Revisiting paradigms related to root hydraulic limitation under drought

In vascular plants, the long-distance water transport between organs occurs under tension. Because it is difficult to study a system under negative pressure without measurement artefacts, the field of plant hydraulics has been afflicted with various controversies. One such debate relates to the relative vulnerability of roots versus aboveground organs within woody angiosperms; specifically, whether coarse roots are far more vulnerable to drought-induced dysfunction than stems or branches.

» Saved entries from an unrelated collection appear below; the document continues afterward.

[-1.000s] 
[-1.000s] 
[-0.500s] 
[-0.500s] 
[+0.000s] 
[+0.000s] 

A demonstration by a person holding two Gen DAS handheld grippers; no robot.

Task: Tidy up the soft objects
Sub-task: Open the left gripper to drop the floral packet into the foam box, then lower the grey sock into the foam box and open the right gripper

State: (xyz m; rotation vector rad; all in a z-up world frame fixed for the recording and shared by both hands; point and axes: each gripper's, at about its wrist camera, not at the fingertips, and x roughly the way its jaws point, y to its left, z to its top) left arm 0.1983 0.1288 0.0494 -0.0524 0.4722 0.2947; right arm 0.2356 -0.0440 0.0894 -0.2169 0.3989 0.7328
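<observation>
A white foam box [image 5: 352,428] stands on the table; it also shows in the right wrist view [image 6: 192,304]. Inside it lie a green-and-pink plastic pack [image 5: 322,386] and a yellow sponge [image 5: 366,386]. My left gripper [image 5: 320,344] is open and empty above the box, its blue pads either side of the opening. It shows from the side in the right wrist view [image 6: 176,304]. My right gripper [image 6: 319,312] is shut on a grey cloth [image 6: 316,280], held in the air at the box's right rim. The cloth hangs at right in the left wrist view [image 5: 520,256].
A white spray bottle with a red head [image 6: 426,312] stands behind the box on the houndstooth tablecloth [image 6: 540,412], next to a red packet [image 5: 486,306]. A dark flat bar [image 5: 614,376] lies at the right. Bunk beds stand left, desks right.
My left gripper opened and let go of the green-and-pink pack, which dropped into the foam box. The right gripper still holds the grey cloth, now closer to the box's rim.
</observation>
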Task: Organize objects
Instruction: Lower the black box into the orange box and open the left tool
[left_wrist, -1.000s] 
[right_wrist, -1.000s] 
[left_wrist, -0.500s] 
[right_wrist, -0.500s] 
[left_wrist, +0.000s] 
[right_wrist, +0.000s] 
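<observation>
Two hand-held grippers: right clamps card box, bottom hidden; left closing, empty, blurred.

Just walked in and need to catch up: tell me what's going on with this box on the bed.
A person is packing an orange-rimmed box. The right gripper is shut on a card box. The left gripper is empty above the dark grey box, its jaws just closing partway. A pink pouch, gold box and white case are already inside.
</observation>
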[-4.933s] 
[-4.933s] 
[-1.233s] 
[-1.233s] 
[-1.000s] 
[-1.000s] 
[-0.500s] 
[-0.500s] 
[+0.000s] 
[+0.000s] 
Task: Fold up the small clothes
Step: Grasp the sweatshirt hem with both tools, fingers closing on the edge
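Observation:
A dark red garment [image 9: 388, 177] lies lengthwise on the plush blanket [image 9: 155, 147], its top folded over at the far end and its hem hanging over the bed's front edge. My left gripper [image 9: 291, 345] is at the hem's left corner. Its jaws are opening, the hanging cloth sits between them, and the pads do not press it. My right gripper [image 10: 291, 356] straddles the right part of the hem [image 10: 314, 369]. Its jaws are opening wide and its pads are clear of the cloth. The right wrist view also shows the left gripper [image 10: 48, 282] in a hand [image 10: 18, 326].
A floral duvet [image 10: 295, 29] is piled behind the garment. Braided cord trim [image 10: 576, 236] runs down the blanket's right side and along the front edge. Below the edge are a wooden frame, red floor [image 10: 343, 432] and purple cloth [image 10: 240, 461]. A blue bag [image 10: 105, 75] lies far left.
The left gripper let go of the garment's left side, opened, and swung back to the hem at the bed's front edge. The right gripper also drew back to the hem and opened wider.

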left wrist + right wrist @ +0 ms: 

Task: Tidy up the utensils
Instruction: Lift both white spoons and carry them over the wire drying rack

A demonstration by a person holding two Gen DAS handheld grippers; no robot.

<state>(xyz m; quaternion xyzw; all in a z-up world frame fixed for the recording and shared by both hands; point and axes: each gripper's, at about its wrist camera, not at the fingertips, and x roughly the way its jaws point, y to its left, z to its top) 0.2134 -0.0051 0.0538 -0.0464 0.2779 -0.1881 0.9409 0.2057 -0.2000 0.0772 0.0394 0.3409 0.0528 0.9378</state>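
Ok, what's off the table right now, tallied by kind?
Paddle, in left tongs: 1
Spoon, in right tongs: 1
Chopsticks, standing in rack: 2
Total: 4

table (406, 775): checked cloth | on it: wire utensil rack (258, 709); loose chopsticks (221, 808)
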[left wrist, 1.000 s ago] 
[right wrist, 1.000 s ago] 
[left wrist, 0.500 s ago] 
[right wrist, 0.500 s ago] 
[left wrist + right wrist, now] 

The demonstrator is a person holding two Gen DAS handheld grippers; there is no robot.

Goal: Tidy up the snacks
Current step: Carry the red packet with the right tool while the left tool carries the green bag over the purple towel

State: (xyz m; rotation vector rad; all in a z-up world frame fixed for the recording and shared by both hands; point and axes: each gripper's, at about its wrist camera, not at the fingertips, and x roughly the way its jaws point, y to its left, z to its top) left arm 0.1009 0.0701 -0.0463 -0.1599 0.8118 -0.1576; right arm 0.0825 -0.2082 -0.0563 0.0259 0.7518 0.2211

It has been proposed that the wider and longer xylem vessels observed in roots compared with aboveground organs are associated with higher vulnerability to xylem embolism, suggesting a trade-off between xylem safety and hydraulic efficiency at the whole-plant level. Since roots were thought to embolize first and to recover steadily from embolism, they were assumed to act as ‘hydraulic fuses’ that limit tension and embolism in proximal parts of the xylem network. Moreover, the ‘hydraulic fuse’ concept was consistent with the idea that roots were the sole source of abscisic acid and that chemical root-shoot signals were required to induce stomatal closure. Here, we re-evaluate several paradigms that still persist in the literature and show that they are outdated and require reinterpretation based on recent evidence. The surveyed paradigms include (i) a high root vulnerability to embolism formation, (ii) a within-tree trade-off between xylem safety and hydraulic efficiency, (iii) the assumption that roots act as hydraulic fuses, (iv) the occurrence of embolism repair in roots, and (v) the root-to-shoot abscisic acid signalling. Based on available evidence, we show that none of these classic hypotheses hold, except for an updated hydraulic fuse hypothesis, which could be attributed to a loss of contact at the soil-root interface when the cortex shrinks during moderate soil drought.